_WHAT YOU SHOULD DO_.
Scan the material and copy out each line where the word "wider" occurs.

_DATA IN THIS EXERCISE_.

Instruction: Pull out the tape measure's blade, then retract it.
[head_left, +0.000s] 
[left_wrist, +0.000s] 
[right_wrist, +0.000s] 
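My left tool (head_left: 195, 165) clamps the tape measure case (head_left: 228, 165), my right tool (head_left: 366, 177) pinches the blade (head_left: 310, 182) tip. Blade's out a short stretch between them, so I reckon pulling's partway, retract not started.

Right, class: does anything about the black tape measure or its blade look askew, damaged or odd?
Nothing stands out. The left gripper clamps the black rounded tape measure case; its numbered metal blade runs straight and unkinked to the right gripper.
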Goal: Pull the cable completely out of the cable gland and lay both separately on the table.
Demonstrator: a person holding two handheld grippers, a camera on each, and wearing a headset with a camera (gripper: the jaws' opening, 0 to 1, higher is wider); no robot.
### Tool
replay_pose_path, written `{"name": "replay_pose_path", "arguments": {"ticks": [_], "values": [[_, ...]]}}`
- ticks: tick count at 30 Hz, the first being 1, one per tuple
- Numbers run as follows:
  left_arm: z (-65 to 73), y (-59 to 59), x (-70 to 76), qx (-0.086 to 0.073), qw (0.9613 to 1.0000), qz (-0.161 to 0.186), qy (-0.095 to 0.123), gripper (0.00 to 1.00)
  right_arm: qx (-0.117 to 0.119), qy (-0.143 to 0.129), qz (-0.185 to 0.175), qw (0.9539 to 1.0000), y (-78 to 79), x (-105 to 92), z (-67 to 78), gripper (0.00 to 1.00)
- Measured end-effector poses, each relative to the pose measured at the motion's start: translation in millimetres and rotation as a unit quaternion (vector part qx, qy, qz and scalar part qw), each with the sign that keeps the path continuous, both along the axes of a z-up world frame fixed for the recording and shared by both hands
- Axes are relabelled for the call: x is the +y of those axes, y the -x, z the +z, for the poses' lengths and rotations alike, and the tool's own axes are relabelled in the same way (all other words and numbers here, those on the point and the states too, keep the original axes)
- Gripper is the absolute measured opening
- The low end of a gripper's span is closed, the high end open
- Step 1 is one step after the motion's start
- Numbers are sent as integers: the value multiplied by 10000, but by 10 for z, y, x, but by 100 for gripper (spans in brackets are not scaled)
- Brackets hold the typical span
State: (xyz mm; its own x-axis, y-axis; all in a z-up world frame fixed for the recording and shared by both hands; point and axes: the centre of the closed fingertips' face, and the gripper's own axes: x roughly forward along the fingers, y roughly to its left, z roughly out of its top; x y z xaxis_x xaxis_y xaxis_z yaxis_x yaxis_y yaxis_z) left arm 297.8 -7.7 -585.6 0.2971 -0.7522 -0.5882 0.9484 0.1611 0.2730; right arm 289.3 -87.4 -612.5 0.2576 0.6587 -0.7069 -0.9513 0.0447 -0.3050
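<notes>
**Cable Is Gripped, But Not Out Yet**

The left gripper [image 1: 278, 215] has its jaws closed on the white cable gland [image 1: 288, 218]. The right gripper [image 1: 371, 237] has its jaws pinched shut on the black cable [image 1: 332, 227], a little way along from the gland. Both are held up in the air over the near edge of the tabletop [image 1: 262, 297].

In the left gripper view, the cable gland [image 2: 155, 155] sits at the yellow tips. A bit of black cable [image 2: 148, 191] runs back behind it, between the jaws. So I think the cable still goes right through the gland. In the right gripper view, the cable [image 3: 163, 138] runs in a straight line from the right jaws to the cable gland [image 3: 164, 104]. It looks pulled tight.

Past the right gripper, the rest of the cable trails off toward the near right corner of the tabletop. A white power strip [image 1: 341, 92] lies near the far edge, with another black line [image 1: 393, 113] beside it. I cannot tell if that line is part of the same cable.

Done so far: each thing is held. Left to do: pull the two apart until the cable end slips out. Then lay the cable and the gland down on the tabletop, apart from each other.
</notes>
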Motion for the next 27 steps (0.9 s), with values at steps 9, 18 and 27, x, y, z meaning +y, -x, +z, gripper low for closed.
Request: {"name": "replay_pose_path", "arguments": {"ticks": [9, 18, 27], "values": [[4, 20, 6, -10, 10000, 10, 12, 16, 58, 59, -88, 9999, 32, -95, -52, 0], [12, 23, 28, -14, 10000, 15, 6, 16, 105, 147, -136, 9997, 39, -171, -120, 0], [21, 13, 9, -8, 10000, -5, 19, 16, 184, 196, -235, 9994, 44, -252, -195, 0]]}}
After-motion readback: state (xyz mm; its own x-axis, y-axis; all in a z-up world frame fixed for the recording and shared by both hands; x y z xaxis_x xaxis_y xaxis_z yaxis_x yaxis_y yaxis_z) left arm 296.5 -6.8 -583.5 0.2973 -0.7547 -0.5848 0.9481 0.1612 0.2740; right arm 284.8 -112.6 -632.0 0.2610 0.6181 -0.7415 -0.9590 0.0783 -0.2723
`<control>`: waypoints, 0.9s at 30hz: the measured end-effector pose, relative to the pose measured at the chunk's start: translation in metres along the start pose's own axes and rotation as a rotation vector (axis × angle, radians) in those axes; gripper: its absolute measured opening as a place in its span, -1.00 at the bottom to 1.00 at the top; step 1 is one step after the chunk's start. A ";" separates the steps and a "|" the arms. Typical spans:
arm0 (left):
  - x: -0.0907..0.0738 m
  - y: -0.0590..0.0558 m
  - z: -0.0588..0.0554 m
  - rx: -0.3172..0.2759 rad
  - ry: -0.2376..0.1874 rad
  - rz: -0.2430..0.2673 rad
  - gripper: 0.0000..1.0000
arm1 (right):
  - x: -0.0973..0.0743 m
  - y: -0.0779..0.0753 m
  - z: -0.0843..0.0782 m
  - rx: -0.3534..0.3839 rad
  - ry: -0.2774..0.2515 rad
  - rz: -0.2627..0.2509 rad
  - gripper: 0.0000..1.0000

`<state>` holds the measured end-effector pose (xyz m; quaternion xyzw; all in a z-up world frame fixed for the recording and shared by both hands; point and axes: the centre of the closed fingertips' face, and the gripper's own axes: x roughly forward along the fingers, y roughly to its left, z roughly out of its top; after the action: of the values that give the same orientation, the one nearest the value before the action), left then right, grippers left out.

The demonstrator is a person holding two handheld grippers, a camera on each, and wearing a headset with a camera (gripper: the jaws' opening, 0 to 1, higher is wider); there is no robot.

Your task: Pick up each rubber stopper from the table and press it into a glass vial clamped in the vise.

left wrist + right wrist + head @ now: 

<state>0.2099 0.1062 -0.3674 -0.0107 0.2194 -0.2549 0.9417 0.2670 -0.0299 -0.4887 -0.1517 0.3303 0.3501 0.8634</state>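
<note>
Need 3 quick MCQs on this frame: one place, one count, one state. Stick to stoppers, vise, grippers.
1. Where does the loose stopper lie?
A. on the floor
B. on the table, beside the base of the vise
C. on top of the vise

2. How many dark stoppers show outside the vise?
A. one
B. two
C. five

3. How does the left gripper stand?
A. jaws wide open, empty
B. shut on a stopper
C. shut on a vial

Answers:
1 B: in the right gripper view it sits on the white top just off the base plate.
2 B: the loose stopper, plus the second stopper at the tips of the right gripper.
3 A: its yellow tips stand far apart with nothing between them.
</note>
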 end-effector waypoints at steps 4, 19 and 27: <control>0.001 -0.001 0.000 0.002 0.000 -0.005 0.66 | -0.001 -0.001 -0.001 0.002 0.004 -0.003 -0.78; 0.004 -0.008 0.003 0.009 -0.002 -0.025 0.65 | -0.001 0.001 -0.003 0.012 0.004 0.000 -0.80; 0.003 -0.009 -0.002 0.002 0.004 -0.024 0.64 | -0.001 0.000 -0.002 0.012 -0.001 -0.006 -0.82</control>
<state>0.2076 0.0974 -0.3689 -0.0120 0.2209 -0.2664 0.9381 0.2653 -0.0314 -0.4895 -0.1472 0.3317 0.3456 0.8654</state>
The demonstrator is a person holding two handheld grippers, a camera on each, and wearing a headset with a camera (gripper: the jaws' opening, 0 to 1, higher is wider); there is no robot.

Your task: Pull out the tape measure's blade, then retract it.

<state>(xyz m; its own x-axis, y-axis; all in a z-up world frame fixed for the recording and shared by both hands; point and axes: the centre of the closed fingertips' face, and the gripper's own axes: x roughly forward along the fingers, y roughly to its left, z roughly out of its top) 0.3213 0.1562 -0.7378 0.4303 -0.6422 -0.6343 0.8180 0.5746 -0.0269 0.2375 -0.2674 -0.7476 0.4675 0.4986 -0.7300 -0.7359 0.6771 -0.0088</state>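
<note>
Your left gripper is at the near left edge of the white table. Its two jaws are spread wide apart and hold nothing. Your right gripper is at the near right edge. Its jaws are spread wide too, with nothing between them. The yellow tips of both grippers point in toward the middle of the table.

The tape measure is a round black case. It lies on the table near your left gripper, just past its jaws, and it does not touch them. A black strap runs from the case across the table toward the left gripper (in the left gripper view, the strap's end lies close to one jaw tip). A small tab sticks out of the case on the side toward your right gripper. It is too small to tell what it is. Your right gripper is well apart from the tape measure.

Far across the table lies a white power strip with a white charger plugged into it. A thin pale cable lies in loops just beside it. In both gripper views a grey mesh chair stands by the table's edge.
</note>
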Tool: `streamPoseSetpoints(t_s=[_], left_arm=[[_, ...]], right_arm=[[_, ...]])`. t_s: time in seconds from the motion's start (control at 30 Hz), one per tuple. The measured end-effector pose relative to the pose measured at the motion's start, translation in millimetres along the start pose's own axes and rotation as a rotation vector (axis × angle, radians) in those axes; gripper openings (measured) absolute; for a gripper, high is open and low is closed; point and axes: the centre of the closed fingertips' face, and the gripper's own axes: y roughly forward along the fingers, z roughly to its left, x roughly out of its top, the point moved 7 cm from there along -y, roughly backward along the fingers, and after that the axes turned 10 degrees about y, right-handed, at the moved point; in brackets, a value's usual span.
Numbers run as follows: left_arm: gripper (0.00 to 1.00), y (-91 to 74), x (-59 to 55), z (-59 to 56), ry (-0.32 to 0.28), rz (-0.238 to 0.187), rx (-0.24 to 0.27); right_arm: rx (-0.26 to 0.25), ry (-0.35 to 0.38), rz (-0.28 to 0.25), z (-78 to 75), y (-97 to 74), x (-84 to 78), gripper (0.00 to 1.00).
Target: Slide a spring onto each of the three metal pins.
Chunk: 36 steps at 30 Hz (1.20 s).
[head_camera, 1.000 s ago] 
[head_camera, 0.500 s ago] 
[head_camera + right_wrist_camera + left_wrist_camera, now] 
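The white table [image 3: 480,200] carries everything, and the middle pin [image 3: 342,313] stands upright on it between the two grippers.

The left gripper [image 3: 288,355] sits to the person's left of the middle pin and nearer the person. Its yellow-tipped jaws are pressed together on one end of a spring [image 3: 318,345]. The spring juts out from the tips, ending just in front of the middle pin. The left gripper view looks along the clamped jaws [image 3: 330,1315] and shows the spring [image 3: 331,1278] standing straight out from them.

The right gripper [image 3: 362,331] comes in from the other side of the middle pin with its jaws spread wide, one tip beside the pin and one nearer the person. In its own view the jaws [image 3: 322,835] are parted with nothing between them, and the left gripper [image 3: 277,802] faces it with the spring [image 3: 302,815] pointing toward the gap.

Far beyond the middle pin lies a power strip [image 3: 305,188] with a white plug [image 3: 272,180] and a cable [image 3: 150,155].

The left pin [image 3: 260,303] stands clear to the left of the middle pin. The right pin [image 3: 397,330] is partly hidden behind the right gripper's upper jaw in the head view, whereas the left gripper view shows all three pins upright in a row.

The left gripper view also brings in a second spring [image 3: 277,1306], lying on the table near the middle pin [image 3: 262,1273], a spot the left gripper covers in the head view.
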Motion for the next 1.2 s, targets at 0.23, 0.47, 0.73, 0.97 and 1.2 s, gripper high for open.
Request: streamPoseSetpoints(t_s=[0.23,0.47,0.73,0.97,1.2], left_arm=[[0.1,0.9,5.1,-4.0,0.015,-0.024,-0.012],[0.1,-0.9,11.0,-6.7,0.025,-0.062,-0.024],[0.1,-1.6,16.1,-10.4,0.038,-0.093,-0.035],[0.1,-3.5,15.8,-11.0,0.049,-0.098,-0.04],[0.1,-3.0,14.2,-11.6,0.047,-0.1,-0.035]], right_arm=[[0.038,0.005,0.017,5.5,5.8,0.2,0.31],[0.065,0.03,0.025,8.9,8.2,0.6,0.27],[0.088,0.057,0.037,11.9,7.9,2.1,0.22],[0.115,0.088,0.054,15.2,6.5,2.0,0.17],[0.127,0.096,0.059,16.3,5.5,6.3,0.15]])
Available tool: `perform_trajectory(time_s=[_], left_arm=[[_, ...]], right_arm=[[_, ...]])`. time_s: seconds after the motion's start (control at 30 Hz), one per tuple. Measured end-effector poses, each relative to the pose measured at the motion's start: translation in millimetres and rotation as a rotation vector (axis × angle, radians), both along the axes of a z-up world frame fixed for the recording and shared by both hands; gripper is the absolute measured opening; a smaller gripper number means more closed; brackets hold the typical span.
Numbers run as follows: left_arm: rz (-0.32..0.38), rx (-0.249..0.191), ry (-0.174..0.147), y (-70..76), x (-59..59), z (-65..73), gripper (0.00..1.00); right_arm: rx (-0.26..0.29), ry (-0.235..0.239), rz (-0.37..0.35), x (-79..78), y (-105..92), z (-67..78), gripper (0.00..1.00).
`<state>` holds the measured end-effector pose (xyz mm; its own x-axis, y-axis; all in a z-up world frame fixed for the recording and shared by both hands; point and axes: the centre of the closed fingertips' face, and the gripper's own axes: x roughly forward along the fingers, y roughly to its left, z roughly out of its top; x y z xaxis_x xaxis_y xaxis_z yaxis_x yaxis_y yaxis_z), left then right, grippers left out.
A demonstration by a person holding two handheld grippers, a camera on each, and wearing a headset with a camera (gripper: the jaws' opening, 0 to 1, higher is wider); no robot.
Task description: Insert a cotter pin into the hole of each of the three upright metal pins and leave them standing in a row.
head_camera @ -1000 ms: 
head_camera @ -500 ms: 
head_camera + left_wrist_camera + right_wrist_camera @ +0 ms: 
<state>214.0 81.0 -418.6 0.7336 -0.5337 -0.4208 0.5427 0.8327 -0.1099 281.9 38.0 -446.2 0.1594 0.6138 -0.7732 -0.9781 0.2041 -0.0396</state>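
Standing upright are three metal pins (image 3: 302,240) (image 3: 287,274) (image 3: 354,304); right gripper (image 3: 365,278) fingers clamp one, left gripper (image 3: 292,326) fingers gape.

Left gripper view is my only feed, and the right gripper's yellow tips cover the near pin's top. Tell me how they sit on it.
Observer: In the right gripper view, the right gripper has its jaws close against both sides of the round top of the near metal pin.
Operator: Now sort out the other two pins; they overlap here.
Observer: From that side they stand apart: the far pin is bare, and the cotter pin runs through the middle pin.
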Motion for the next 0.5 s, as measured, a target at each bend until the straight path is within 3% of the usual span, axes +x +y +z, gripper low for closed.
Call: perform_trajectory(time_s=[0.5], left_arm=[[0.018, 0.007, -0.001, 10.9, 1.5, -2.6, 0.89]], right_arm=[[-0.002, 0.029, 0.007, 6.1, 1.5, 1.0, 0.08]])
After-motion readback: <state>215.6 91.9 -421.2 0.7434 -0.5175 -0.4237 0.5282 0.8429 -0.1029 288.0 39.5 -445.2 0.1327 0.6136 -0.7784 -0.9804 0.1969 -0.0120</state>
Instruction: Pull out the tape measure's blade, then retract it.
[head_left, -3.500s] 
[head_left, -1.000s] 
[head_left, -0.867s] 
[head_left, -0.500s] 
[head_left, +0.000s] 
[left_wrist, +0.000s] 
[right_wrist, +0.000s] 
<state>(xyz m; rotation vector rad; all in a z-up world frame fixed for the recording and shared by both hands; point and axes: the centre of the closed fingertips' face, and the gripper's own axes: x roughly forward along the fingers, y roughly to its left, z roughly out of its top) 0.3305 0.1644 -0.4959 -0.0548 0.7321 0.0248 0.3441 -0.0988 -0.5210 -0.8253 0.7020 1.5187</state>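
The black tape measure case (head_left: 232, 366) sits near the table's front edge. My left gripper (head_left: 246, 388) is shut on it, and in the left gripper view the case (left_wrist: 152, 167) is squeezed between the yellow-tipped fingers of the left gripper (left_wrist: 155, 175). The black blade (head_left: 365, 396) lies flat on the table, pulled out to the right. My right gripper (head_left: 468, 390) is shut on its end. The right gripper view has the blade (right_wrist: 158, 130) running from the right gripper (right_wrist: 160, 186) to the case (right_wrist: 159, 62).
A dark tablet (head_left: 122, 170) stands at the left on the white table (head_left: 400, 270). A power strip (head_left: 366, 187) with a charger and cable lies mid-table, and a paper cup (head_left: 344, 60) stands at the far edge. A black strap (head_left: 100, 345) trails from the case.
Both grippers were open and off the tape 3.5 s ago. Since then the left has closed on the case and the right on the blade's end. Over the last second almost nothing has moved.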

_SOLVED PROBLEM_.
Demonstrator: a person holding two handheld grippers, a camera on each, and wearing a headset with a camera (gripper: the jaws' opening, 0 to 1, higher is wider); no robot.
The demonstrator is a person holding two handheld grippers, a camera on each, and wearing a headset with a camera (gripper: the jaws' opening, 0 to 1, higher is wider); there is no robot.
The demonstrator is a person holding two handheld grippers, a camera on each, and wearing a headset with a camera (gripper: the jaws' opening, 0 to 1, higher is wider); there is no robot.
A demonstration by a person holding two handheld grippers, a camera on each, and wearing a headset with a camera (gripper: the jaws' opening, 0 to 1, higher is wider); no robot.

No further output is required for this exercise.